Tuesday/ last night’s party was a pip
These little mandarins make one feel like the giant in Jack and the Beanstalk. The peel comes off easily and then you pop the whole mandarin in your mouth. Most of them don’t even have seeds* to deal with. Very nice!
*when eating an orange or a mandarin outside of the USA (in say, South Africa or Great Britain), say pips and not seeds. Just for fun I looked up ‘pip’ on dictionary.com and found another meaning for it. Check out the explanation for ‘last night’s party was a pip’ !
pip
noun
1. a small seed, especially of a fleshy fruit, as an apple or orange.
2. Also called pipperoo. Informal . Someone or something wonderful: Last night’s party was a pip.
Origin: 1590–1600; 1910–15 for def. 2; short for pippin
Monday/ Sunday drive Supercar Crash
This white Audi R8 V10 Coupé is parked in the hotel lobby for a promotion. Asked what it costs, the attendant said ‘more than ¥2m (US$314,000)’. I think it can be bought for under $200k in the USA, though.

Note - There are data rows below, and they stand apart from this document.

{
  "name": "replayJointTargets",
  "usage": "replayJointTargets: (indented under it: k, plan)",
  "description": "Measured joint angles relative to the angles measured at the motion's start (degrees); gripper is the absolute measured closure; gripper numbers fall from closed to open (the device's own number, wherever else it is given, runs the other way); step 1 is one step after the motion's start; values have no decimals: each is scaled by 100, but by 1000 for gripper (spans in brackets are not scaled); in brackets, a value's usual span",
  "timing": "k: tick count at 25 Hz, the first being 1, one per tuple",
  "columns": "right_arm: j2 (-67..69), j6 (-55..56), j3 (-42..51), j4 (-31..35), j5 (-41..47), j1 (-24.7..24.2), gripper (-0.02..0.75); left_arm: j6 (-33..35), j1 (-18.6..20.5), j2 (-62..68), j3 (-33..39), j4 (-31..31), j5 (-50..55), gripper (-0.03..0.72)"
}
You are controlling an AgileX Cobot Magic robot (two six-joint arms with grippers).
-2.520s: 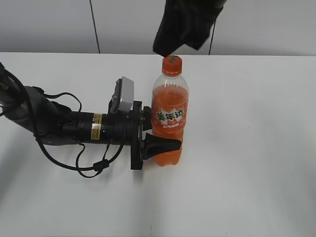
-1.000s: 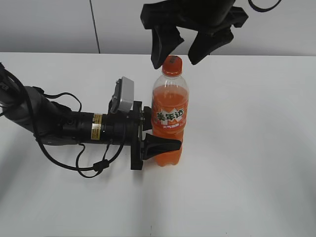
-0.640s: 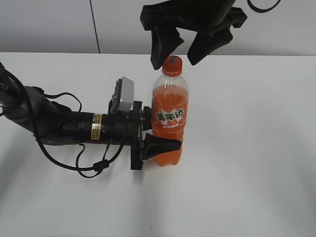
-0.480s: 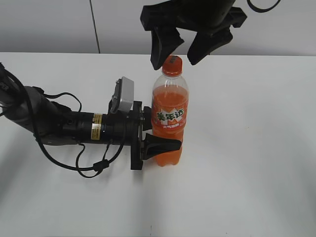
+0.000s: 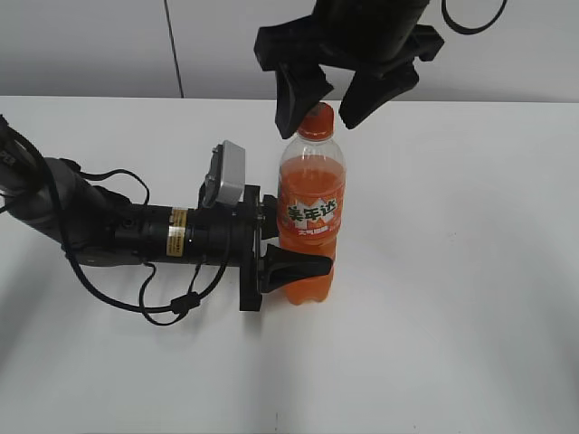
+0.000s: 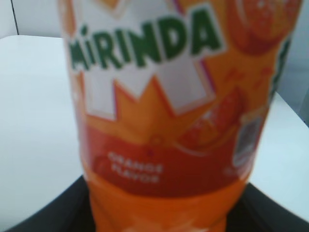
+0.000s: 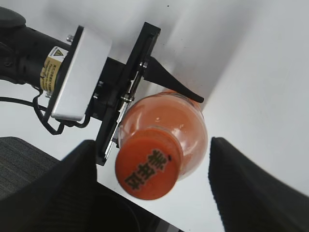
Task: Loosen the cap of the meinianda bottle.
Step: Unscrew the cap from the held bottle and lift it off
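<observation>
Orange ribbed plastic, the cap [image 5: 317, 118] sits at upper centre between my right gripper [image 5: 318, 94] fingers, which stand apart. My left gripper [image 5: 285, 242] seems clamped on the meinianda bottle [image 5: 310, 220], full, heavy, slippery; I would grip the ribs.

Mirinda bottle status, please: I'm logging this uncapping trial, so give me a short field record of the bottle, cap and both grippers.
bottle: Mirinda bottle, upright on the white table, orange drink inside
cap: orange cap, on the neck
left gripper: left gripper, shut on the bottle's lower body from the side
right gripper: right gripper, open, fingers either side of the cap, not touching it
step: cap not yet gripped
</observation>
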Motion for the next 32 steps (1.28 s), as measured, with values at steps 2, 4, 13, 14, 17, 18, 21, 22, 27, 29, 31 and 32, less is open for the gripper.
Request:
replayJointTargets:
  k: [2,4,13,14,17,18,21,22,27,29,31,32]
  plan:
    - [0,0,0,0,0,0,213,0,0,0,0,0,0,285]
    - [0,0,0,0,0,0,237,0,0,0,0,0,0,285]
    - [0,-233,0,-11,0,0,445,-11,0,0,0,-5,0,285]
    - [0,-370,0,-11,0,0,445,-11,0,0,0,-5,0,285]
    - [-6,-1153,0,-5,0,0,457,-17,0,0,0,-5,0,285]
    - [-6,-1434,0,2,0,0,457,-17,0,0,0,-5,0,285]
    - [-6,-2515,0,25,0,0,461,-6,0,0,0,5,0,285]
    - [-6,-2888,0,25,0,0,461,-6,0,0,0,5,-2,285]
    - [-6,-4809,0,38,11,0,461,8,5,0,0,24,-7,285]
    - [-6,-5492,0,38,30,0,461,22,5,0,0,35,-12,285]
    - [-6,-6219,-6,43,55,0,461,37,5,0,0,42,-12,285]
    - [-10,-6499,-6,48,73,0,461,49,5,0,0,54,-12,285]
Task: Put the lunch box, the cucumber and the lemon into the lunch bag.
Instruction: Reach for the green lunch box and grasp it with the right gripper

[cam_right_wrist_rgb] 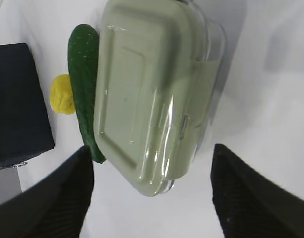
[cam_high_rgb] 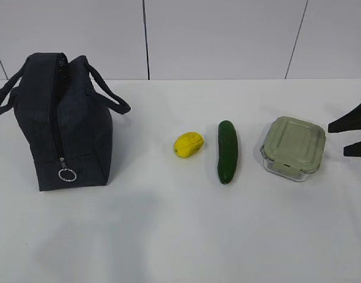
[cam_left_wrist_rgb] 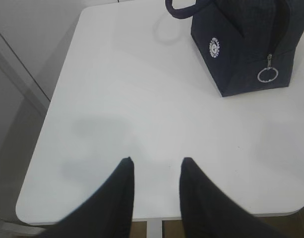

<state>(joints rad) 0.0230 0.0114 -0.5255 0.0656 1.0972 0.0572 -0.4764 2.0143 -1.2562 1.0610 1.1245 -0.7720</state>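
Note:
The dark navy lunch bag (cam_high_rgb: 62, 124) stands at the table's left, its silver ring pull (cam_high_rgb: 67, 174) hanging low on the near end. To its right lie the yellow lemon (cam_high_rgb: 188, 144), the dark green cucumber (cam_high_rgb: 227, 151) and the lunch box (cam_high_rgb: 294, 147) with its sage-green lid. My right gripper (cam_high_rgb: 351, 137) is open at the right edge, just short of the lunch box (cam_right_wrist_rgb: 152, 94), its fingers wider than the box's near corner. My left gripper (cam_left_wrist_rgb: 155, 162) hangs partly open and empty over bare table, with the bag (cam_left_wrist_rgb: 241, 44) ahead to its right.
The white table (cam_left_wrist_rgb: 117, 99) ends at a rounded corner and left edge close to my left gripper. A pale panelled wall (cam_high_rgb: 227, 35) runs behind the table. In the right wrist view the cucumber (cam_right_wrist_rgb: 85, 79) lies against the box's far side, the lemon (cam_right_wrist_rgb: 62, 96) beyond it.

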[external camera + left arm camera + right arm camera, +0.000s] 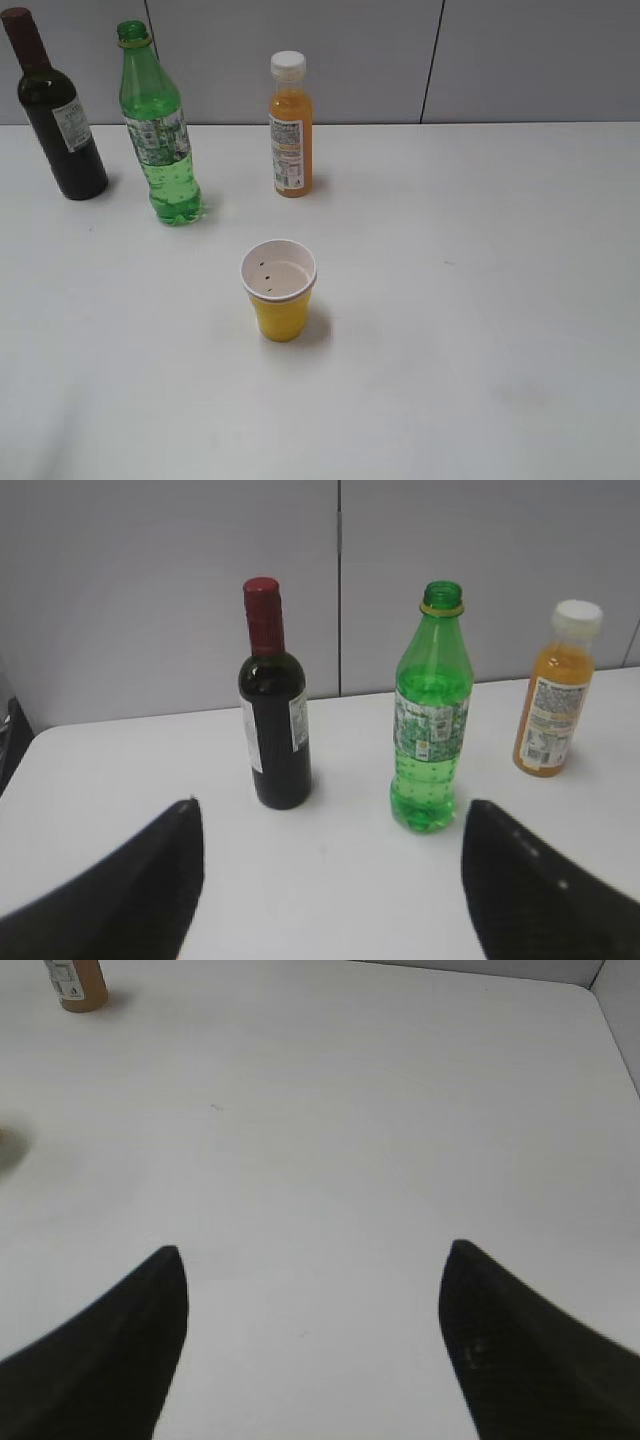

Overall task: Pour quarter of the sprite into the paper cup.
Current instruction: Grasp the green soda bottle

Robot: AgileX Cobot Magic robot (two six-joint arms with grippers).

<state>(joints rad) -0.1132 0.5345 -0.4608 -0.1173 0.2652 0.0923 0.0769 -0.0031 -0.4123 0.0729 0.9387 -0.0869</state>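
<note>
the left claw (330, 880) hangs wide apart with nothing in it, and the sprite (430, 715) stands upright straight ahead of it, a touch to its right, well apart from the fingers. the right claw (315, 1345) is spread wide too, over bare counter (400, 1110), holding nothing.

to do this step well, i'd say the left claw should go forward low and close around the sprite at the label band, keeping clear of the wine bottle (273, 715) that stands ahead to its left. the sprite seems to have no cap on, so any tilt on the way over would likely spill.

the sprite is clear green plastic, about two thirds full, with a pale patterned label and a yellowish ring at the neck. the paper cup (279, 290) doesn't show from either claw; seen from the room it stands upright, yellow with a white inside, nearer the front of the counter than the bottles, with the juice bottle (290, 130) behind it.
</note>
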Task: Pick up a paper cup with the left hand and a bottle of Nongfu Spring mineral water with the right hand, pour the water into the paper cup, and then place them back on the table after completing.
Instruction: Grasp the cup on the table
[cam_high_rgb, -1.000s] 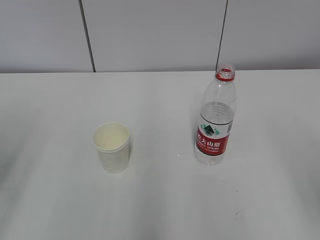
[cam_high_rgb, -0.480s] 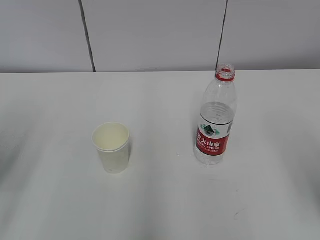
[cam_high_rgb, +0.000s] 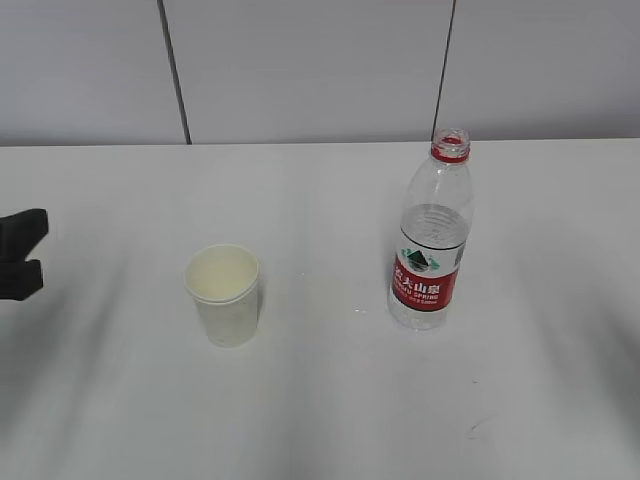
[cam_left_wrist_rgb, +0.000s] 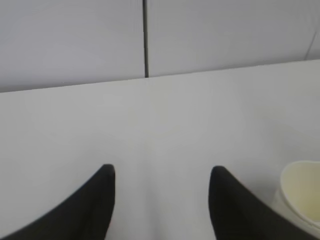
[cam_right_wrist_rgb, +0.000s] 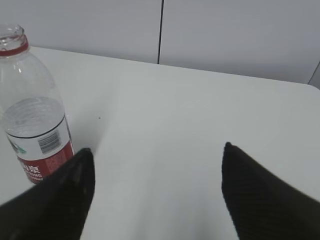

(The other pictures are from searches I did on-line). NHK World TV from Japan reported here that Chugoku Expressway in Shimonoseki, Japan was the scene of a very costly crash on Sunday which reduced eight Ferraris, one Lamborghini and three Mercedes-Benz to wrecks (no serious injuries to the 10 drivers and passengers, though). It was a gathering of luxury sportscar owners going for a Sunday afternoon drive toward Hiroshima. The front driver struck a median while crossing lanes and set off a chain reaction of crashes which was all over in less than a minute. Eyewitnesses say the cars were going at a fair clip, some 140-160 km/h (up to 100mph), and driving too close together. It is not clear if the little Prius was caught up in the tangle as well, or if it was parked on the side of the road.
Sunday/ arrived in Dameisha
Our flight path took us over the Sea of Ochotsk, just over the northern tip of Sakhalin island, Russia’s largest island at about 1/4 the size of Japan. There’s the Asiana plane bound for Hong Kong parked at Gate 32 at Incheon airport in Seoul (see me in the reflection?). And there are a lot of Samsung LED TVs in the airport (it would be sacrilege to have Sonys, right?); this one had a Chevy Malibu commercial on. Now it’s time to snooze for a few hours before Monday morning is upon me.
Saturday/ Asiana Airlines to Seoul and Hong Kong
I’m at Seattle-Tacoma airport at the South Terminal gates waiting for the Asiana Airlines flight (it’s a regular Airbus A330) to Seoul. Then on to Hong Kong for a late Sunday night arrival. A Starbucks at the Hong Kong terminal our agreed-on meeting point for finding the driver for arriving Americans. The pictures are all from the Asiana Airlines website.